My Journey with Atomic Habits
I have read Atomic Habits several times –started with a group and then by myself. The group reading helped to understand some concepts that would have been difficult to comprehend by myself. When people share their experiences, it gives us ideas about how we can progress. And it there is a facilitator who knows the subject that is the cherry on the cake. No knowledge is useful unless it is practiced. I use the wisdom in the book in various aspects of my life especially in my health and wellbeing. Sharing some snippets from my journey with you.
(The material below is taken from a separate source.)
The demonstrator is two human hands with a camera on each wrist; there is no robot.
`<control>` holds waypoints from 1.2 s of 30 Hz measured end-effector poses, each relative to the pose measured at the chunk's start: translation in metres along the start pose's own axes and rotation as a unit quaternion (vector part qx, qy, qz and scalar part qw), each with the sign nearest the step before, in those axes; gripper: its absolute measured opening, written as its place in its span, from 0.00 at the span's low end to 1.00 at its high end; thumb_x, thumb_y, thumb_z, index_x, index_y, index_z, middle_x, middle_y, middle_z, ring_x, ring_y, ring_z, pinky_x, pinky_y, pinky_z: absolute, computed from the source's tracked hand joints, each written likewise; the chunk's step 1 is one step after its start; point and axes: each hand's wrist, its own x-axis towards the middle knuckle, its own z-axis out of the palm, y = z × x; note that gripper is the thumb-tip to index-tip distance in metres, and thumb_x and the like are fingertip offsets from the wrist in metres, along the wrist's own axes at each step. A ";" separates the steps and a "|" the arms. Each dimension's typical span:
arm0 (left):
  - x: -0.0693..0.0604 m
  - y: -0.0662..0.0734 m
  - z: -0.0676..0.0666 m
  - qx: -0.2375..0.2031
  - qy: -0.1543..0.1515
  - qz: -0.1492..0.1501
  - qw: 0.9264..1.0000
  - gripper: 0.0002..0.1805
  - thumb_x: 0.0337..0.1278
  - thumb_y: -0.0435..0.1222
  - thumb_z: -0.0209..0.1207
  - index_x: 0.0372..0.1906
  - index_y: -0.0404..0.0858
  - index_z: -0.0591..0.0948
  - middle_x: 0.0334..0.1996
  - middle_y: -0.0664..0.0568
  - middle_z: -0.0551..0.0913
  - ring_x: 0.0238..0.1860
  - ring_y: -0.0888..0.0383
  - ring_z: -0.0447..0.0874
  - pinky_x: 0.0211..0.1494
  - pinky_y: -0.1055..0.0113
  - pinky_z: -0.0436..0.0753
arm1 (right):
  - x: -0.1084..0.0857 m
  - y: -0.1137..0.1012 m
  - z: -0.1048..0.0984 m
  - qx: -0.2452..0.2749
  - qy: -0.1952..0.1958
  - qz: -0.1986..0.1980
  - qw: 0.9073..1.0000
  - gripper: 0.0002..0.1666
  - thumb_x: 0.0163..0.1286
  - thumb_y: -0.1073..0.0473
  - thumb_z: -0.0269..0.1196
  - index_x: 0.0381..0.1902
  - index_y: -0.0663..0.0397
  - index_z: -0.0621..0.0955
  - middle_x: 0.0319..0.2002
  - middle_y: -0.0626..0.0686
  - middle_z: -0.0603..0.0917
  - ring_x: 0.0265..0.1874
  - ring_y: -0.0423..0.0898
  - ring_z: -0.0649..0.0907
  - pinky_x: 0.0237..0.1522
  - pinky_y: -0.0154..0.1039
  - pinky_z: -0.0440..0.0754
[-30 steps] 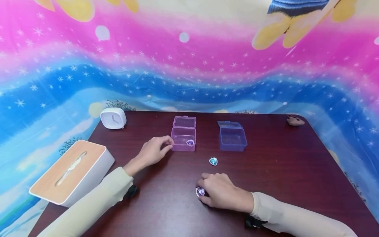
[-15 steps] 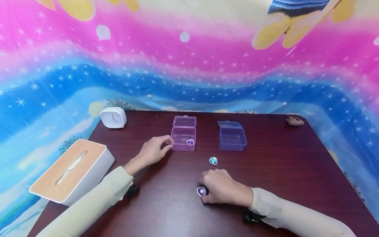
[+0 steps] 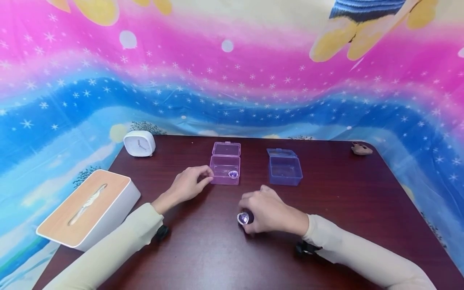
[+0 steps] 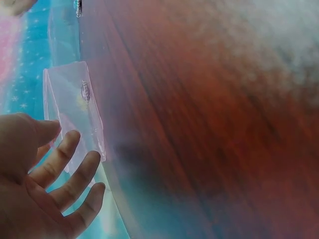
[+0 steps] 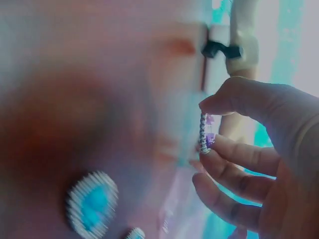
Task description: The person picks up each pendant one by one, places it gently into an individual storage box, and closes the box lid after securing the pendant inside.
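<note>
My right hand (image 3: pixel 270 211) pinches a purple heart-shaped gem (image 3: pixel 243 218) with a sparkling rim between thumb and fingers; the right wrist view shows this gem (image 5: pixel 205 133) edge-on. My left hand (image 3: pixel 186 184) holds the left wall of the pink clear box (image 3: pixel 224 180), whose lid stands open; its other fingers spread loosely in the left wrist view. Inside that box lies another purple gem (image 3: pixel 233 174). A blue gem (image 5: pixel 93 205) lies below the right hand in the right wrist view, with a smaller one (image 5: pixel 134 234) cut off at the frame's bottom. The right hand hides the blue gems in the head view.
Right of the pink box stands an open blue clear box (image 3: pixel 285 175). A white clock (image 3: pixel 139 143) and a wood-topped tissue box (image 3: pixel 88 209) stand on the left. A small brown object (image 3: pixel 361 149) sits at the back right corner of the table (image 3: pixel 203 257).
The right hand has moved away from me toward the boxes, carrying the purple gem, and now covers the blue gem in the head view. The left hand stays at the pink box.
</note>
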 end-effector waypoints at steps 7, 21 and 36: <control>0.000 0.000 -0.001 0.000 0.000 -0.002 1.000 0.03 0.70 0.44 0.63 0.42 0.52 0.84 0.35 0.62 0.88 0.36 0.62 0.82 0.42 0.58 0.80 | 0.029 0.025 -0.025 0.034 0.024 0.036 0.998 0.18 0.48 0.43 0.78 0.38 0.37 0.88 0.36 0.37 0.87 0.33 0.36 0.82 0.37 0.40 0.68; 0.000 -0.002 0.001 -0.004 -0.003 -0.005 1.000 0.03 0.70 0.44 0.63 0.43 0.52 0.84 0.35 0.62 0.88 0.36 0.62 0.83 0.43 0.57 0.81 | 0.092 0.063 -0.009 0.054 0.073 0.083 0.992 0.19 0.53 0.43 0.76 0.42 0.40 0.90 0.37 0.41 0.88 0.28 0.39 0.80 0.35 0.40 0.74; 0.000 -0.002 0.002 0.000 0.000 -0.006 1.000 0.03 0.71 0.43 0.63 0.43 0.52 0.84 0.38 0.61 0.89 0.39 0.61 0.85 0.44 0.55 0.82 | 0.128 0.071 0.007 0.055 0.019 0.119 0.991 0.21 0.57 0.43 0.75 0.48 0.40 0.89 0.45 0.44 0.90 0.39 0.43 0.84 0.47 0.45 0.77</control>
1. I stopped getting bread and biscuits home. This is a new environment I created for myself when I decided not to have harmful carbohydrates. Sometimes when I eat eggs my mind things of a freshly toasted slice of bread with butter melting on top. But there is no bread available. And the craving subsides.
2. I ordered a fresh bowl of filling salads every evening. This made my evening meals healthy and easy. I did not have to do anything. Just open the packet and eat.
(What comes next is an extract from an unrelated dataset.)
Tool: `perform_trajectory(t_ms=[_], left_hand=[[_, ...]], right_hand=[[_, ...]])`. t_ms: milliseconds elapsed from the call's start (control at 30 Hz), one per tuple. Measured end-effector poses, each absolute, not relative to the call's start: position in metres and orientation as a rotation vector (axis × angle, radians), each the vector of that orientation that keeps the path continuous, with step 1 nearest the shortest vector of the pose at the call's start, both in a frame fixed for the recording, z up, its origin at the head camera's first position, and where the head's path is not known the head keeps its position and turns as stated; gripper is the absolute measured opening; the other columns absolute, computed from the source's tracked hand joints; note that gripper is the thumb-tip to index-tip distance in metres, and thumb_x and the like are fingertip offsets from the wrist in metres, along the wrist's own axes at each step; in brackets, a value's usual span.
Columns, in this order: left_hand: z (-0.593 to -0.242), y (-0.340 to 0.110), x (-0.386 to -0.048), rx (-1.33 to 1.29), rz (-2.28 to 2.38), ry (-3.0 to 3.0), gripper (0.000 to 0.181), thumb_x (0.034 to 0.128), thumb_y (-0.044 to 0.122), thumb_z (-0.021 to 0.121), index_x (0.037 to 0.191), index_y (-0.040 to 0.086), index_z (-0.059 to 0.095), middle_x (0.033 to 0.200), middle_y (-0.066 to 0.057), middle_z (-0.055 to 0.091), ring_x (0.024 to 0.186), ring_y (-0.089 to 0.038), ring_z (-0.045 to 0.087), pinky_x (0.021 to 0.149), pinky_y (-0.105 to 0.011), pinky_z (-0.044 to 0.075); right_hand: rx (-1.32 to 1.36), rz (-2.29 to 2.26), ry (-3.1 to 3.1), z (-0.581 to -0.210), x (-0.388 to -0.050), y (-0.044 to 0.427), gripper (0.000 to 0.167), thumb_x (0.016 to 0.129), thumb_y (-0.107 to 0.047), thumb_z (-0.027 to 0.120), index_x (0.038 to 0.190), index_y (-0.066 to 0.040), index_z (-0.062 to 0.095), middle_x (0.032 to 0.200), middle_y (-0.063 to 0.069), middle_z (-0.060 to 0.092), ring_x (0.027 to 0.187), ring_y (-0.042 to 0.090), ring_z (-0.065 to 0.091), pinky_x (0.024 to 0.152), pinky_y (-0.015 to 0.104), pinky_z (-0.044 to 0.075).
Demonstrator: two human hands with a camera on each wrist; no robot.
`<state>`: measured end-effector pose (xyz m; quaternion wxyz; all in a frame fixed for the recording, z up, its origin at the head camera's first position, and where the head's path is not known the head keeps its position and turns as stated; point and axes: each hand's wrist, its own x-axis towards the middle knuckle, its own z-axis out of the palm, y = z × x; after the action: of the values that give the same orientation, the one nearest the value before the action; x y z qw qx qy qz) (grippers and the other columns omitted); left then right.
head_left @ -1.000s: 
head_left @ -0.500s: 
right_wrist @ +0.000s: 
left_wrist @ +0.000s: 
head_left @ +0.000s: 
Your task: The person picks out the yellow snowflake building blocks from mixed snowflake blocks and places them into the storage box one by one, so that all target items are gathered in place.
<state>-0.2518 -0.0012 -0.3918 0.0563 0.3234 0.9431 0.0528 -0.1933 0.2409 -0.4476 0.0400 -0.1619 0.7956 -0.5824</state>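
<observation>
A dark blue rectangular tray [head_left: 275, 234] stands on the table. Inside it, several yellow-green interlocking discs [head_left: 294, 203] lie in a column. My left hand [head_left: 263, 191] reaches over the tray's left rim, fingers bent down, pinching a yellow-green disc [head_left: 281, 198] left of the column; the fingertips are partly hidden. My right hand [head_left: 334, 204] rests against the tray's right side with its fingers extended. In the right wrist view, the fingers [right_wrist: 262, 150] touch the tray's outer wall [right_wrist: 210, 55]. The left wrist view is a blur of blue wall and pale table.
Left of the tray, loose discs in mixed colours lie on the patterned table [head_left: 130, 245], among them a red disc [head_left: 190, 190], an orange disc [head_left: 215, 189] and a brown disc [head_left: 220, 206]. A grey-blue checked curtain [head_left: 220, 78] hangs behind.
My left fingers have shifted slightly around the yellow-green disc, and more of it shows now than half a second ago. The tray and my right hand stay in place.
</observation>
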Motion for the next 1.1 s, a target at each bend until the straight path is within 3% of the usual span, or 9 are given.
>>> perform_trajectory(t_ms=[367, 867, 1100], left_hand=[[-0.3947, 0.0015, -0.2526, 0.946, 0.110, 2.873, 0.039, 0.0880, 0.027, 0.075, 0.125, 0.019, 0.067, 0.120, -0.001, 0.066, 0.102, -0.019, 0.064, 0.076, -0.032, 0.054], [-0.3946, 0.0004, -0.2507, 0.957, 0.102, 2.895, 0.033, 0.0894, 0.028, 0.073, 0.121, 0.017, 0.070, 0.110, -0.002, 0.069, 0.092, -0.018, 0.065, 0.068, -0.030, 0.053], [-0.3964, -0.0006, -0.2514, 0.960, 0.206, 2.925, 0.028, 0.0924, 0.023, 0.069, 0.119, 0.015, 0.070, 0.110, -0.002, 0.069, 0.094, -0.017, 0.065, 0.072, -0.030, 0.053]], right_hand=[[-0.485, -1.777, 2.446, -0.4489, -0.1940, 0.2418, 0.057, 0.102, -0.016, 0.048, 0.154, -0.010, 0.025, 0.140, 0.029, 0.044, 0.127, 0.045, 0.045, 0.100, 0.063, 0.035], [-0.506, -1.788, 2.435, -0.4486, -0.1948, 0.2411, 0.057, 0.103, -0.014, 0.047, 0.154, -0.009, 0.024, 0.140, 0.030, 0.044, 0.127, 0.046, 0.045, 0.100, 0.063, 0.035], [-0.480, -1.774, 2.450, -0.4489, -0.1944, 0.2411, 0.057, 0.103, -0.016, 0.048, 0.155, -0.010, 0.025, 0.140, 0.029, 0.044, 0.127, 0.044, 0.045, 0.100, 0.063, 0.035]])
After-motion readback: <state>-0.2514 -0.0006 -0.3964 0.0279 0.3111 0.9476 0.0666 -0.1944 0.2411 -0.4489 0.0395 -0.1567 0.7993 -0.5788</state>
3. As an accompaniment it is easy to just pour ketchup from the bottle. It is readily available. I ensured there was a box of green chutney and one of coconut chutney always in the fridge. I also ordered pickles from a home cook. This ensured resisting the temptation to open the ketchup bottle.
4. Bengali foods are all amenable to eating with rice. I slowly reduced the portions. From god-knows-how-many spoonfulls of serving, I have now reduced it to one or two serving spoons. Doing 1% improvement every day.
5. I used the same strategy for starting a daily walking habit. I started with 15 min and increased by 5 min every week. I also laid out my clothes and shoes the day before so that the chore of getting ready did not seem tedious. It actually took me 2 min to wear my clothes and shoes.
6. I am part of a community that focuses on nutrition and then also has reminders for mental and emotional wellbeing and other aspects of physical wellbeing like sleep and exercise. This helps on the days when motivation is low. Also, you come to know the struggles of others and you are reassured that you are not the only one. We imitate the many.
7. Repetition not Perfection. That is a rule I apply in every area of my life. I used to be a perfectionist. And in that endeavour many things did got
8. In the initial stages of habit formation, I used to buy a book every week to reward myself for my efforts. Now I appreciate my efforts daily along with my gratitude journalling.
9. I now maintain a habit tracker for my daily practices. Some days it is not possible to do all of them. But the tracker tells me which practices I should focus on today since I missed on them on the last 2 days. Never miss more than twice. Else it will be difficult to bounce back.
10. Finally the Serenity Prayer which is not part of the book. Focus only on myself.